Il était l’invité de l’école de tamazight INAS de Montréal, lors des festivités de fin d’année scolaire du 9 juin 2012-2013.
L’auteur de « Nna Fa », l’amoureux des mots et des lettres, Arab Sekhi, outrepasse les limites d’une apparition furtive afin de nous livrer ses réflexions et sa lecture touchant au théâtre et au rôle des créateurs d’expression amazighe. Il défriche une voie pour la création artistique dans « Ass unejmaa » pas comme les autres. Dans l’entretien ci-dessous, il met également en perspective le combat pour l’affirmation identitaire pour permettre un examen de conscience salutaire.
Vous êtes économiste de formation, vous êtes actuellement dans la gestion d’entreprise. Comment vous êtes-vous retrouvé dans le théâtre?

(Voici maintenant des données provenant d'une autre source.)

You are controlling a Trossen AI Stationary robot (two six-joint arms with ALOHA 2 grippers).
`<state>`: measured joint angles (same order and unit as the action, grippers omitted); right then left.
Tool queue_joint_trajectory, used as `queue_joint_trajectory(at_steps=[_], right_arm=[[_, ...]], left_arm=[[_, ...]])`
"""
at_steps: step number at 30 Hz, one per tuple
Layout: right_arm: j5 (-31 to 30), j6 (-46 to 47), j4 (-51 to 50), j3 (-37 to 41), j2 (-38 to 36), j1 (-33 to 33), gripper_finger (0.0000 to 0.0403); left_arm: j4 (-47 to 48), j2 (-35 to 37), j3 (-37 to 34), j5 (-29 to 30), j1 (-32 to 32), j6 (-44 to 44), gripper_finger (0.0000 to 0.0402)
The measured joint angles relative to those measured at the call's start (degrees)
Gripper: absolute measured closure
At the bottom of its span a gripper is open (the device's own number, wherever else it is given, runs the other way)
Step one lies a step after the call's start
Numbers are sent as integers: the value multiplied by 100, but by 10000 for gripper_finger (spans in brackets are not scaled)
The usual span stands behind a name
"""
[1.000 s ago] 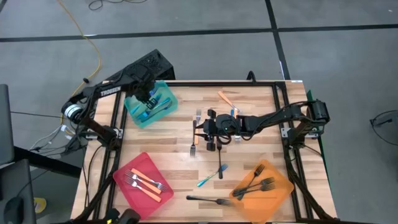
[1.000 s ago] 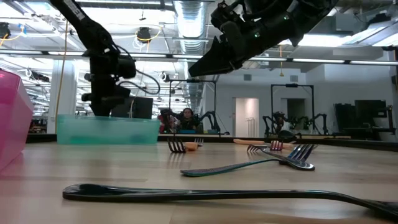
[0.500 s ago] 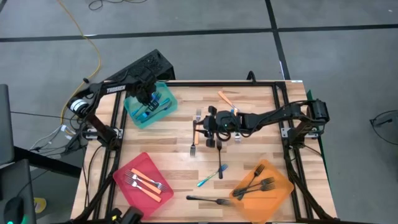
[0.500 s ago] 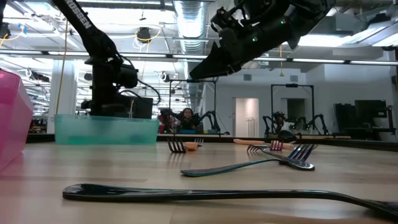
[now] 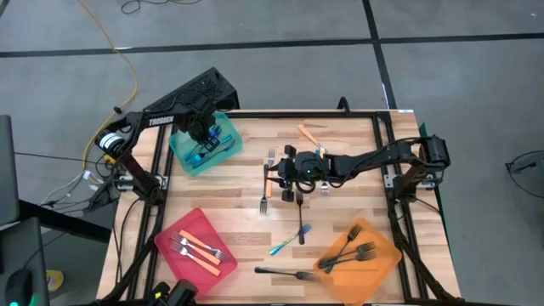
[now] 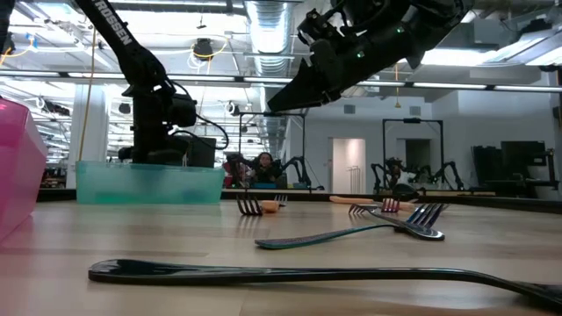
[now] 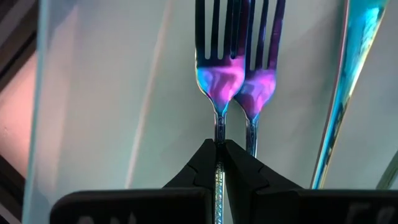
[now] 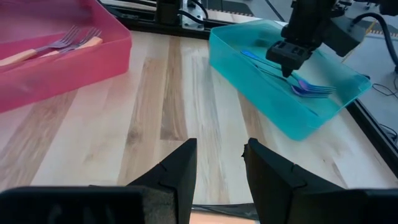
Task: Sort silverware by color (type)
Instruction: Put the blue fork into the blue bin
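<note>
Seen from directly overhead, the high camera takes in the whole pale wooden slatted table (image 5: 255, 229) and both arms. The low camera sits at tabletop level, looking across the boards into the room behind. The left wrist camera peers at very close range into the translucent teal plastic tray (image 7: 93, 93). The right wrist camera looks over the tabletop toward that same tray (image 8: 249, 68), which also appears in the high (image 5: 189, 157) and low (image 6: 149, 184) views.
</note>
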<state>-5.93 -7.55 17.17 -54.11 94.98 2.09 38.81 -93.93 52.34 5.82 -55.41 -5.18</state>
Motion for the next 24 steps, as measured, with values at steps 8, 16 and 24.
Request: queue_joint_trajectory(at_steps=[8,16,24], right_arm=[[2,2,-4,0,0,0,248],[4,2,-3,0,0,0,248],[7,4,0,0,0,0,248]], left_arm=[[-127,2,0,16,-12,42,401],[-110,2,0,-61,-12,47,401],[-55,4,0,2,-12,44,401]])
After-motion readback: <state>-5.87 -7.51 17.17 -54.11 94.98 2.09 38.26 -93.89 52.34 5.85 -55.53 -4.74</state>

Arab Sekhi : La carrière d’économiste puis de gestionnaire d’entreprise était préparée, puisque je me destinais à une carrière. J’ai fait une licence ès sciences économiques à Tizi Ouzou, puis j’ai obtenu une bourse à l’étranger pour un Doctorat de 3e cycle à Paris. Ensuite, je suis reparti au pays pour enseigner. Comme j’étais boursier, j’avais un contrat avec l’enseignement supérieur : j’ai fait une dizaine d’années à Tizi Ouzou. Pendant ces années-là, je n’ai pas pensé au théâtre naturellement. Par la suite, j’ai quitté l’Algérie et j’ai émigré ici en 1997. J’ai travaillé d’abord comme enseignant, puis je suis entré à la fonction publique et j’y suis toujours. J’étais en même temps dans la mouvance culturelle : nous avons créé l’ACAOH (Association culturelle amazighe d’Ottawa-Hall) où j’étais vice-président chargé des affaires culturelles. Aussi, j’étais souvent là, pour enseigner tamazight; j’étais le premier enseignant de l’école de tamazight. Alors, tout cela ne m’a jamais préparé au théâtre; j’ai suivi le cursus normal de quelqu’un qui a fait des études supérieures et qui voudrait avoir une carrière puis c’est fini.

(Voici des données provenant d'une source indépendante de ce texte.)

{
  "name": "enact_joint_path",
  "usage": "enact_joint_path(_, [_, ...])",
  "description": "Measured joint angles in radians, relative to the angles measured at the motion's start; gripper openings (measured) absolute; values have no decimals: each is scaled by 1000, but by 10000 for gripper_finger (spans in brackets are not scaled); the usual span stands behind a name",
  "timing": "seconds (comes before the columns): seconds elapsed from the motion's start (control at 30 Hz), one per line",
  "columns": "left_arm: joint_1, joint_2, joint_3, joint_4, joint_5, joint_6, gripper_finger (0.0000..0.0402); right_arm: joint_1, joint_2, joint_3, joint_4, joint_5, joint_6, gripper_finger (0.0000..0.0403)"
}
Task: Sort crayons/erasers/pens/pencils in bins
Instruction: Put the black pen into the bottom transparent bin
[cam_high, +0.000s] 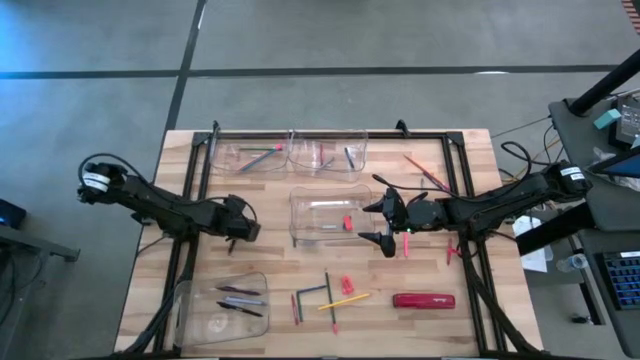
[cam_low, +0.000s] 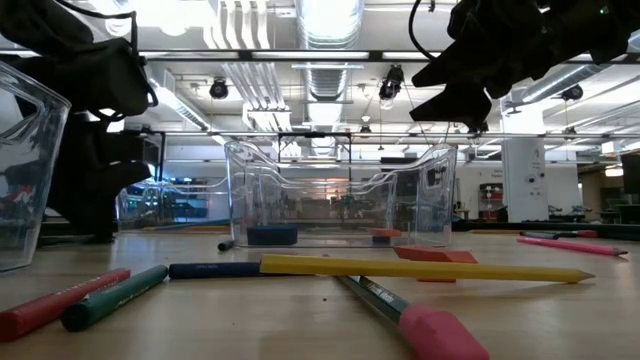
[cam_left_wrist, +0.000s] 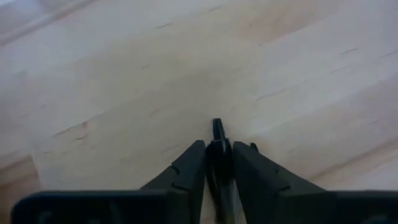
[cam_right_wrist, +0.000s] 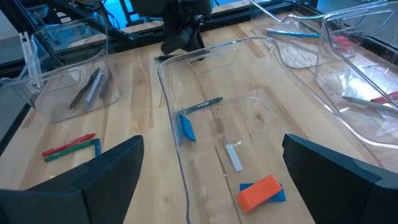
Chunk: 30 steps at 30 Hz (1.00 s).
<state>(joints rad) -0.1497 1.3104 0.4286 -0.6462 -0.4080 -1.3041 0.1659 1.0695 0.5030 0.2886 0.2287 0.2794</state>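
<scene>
A pale wooden table (cam_high: 500, 310) fills the high view: the left gripper (cam_high: 240, 222) sits left of the middle bin (cam_high: 325, 215), the right gripper (cam_high: 385, 222) at its right end. Left wrist view: jaws clamped on a dark pen (cam_left_wrist: 217, 134), its axis running forward between them. Right wrist view: jaws wide apart, an orange eraser (cam_right_wrist: 260, 190) just ahead between them

A lab or industrial workshop hall, open-plan. Shown by exposed silver ducting (cam_low: 320, 75) and strip lights (cam_low: 330, 15) on a bare ceiling, polished grey concrete floor (cam_high: 350, 35) with dark seams, a wooden bench (cam_high: 500, 320) inside a black metal frame (cam_high: 330, 132), cabled equipment desks (cam_high: 610, 110) beside it.
</scene>
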Motion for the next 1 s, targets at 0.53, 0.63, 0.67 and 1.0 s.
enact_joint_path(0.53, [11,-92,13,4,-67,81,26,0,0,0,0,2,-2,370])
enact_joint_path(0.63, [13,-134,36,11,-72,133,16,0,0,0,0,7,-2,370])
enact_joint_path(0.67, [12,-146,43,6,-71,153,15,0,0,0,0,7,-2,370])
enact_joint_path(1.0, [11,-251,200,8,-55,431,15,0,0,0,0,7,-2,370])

Le théâtre c’est quelque chose de complètement inattendu qui m’a pris, moi-même, au dépourvu. Cela dit, je dois avouer que j’ai toujours aimé les mots; j’ai toujours aimé les lettres et j’avais toujours quelque part derrière la tête, comme la plupart des gens, l’idée peut-être un jour j’aimerais écrire, écrire des romans, mais en français : je n’ai jamais pensé écrire au grand jamais « s teqbaylit » (en kabyle). (J'ai pensé) écrire sur la Kabylie probablement, mais « s trrumit » (en français). En fait, pour être franc, je ne pensais pas avoir les moyens d’écrire « s teqbaylit » (en kabyle); je ne le savais pas comme beaucoup de gens d’ailleurs. Quand c’est arrivé, c’est arrivé d’une manière très inattendue. La genèse de « Nna Fadhma » c’est vraiment un hasard entrainant un autre hasard.

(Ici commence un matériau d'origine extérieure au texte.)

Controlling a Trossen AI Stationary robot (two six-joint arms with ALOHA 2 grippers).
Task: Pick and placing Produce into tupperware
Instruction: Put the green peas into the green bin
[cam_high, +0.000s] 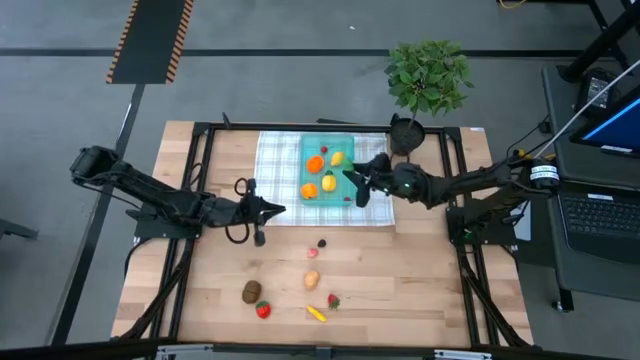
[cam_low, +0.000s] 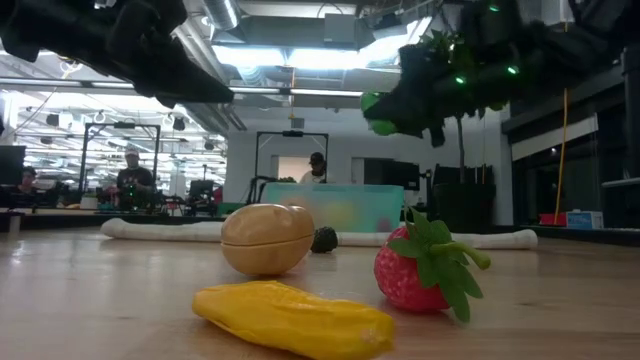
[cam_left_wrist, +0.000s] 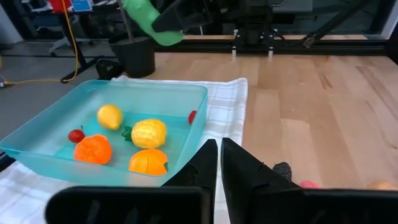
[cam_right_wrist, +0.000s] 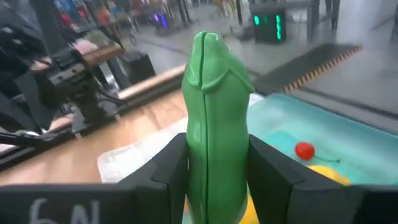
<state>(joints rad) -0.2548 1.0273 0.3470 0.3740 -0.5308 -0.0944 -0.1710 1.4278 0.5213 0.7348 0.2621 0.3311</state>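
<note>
Produce lies in two groups: inside the tupperware (cam_high: 325, 176) sit five visible pieces, namely two oranges (cam_left_wrist: 93, 149), a lemon (cam_left_wrist: 109, 116), a yellow knobbly fruit (cam_left_wrist: 148, 132) and a cherry (cam_left_wrist: 76, 135), with a small red piece (cam_left_wrist: 192, 116) at the far wall. Out on the bare wood are six more: a dark berry (cam_high: 322, 241), a small red-orange piece (cam_high: 312, 254), a tan potato (cam_high: 312, 279), a brown kiwi (cam_high: 251, 291), two strawberries (cam_high: 263, 310), and a yellow strip (cam_high: 316, 313). One green cucumber (cam_right_wrist: 214, 134) is pinched upright in the right hand (cam_right_wrist: 214, 171), which hangs over the container's near edge. The left hand (cam_left_wrist: 219, 163), fingers pressed together and holding nothing, is beside the checked cloth (cam_high: 279, 160) on the worktop (cam_high: 420, 290). The teal, translucent, shallow container rests on that cloth, near a potted plant (cam_high: 428, 75). Beyond the pale wooden planks is a workshop with people at benches.
</note>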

Comme je vous disais, je fais de l’animation et j’aimais beaucoup raconter des histoires drôles et faire de l’humour, un peu pour dérider l’atmosphère. Puis un jour, j’ai dit pourquoi pas une vielle femme qui irait voir un médecin. Mais je ne voulais pas faire de la caricature : faire rire les gens aux dépens d’une vielle femme parce que c’est très facile. Il suffit de parler français avec l’accent d’une vielle femme et les gens en riront. Je ne pense pas que ce genre d'humour soit très respectable. Donc, l’idée ce serait plus, effectivement, de faire de l’humour, mais en apportant une touche où c’est elle qui fait le diagnostic. En fait, elle fait le diagnostic de ses propres maladies. Puis, je voulais faire un truc de cinq minutes, pas plus que cela.
Justement dans « Tidak n Nna Fadhma », Nna Fa, avec son bon sens, sa sagesse ancestrale et son sens de la répartie, a eu presque le dessus dans le dialogue engagé avec son médecin. Est-ce une tentative de réhabilitation de la connaissance ou du savoir ancestral au côté du savoir dit scientifique?
J’ai eu la chance d’être élevé par une grand-mère qui était extrêmement pédagogue et qui aimait raconter des histoires. Je me suis abreuvé d’abord de sa disponibilité, mais aussi de sa culture. En prenant un peu plus conscience et avec l’âge, j’étais fermement convaincu qu’il y a deux savoirs. Il y a un savoir livresque qui était le mien : j’ai fait des études universitaires; je pense que j’ai beaucoup lu et j’ai pu accéder à la culture universelle grâce au français certainement. Ça, c’est la culture livresque. En même temps, j’étais persuadé qu’il y avait toute une culture, orale, ancestrale qu’avaient nos grand-mères et que malheureusement dans la meilleure des situations on l’ignorait et dans la pire on les opposait. On pensait que le savoir livresque excluait presque tout autre savoir. Et à un certain moment en Kabylie, les gens de ma génération, que je blâme un peu, qui ont eu accès les premiers à l’instruction, au savoir livresque, ont dénié, je pense inconsciemment, la qualité de savoir à tout ce savoir ancestral parce que ce qu’il ne passait pas par les livres et qu’on avait l’impression qu’il en était diminué, qu’il n’avait même pas le statut de savoir. J’ai eu la chance, très tôt, d’être convaincu du contraire, (c'est-à-dire) que c’est seulement une forme du savoir qui n’avait pas la possibilité de s’exprimer par le livre, par l’écrit, mais qu’il était aussi noble, aussi important que le savoir que, moi, j’ai accumulé grâce aux livres.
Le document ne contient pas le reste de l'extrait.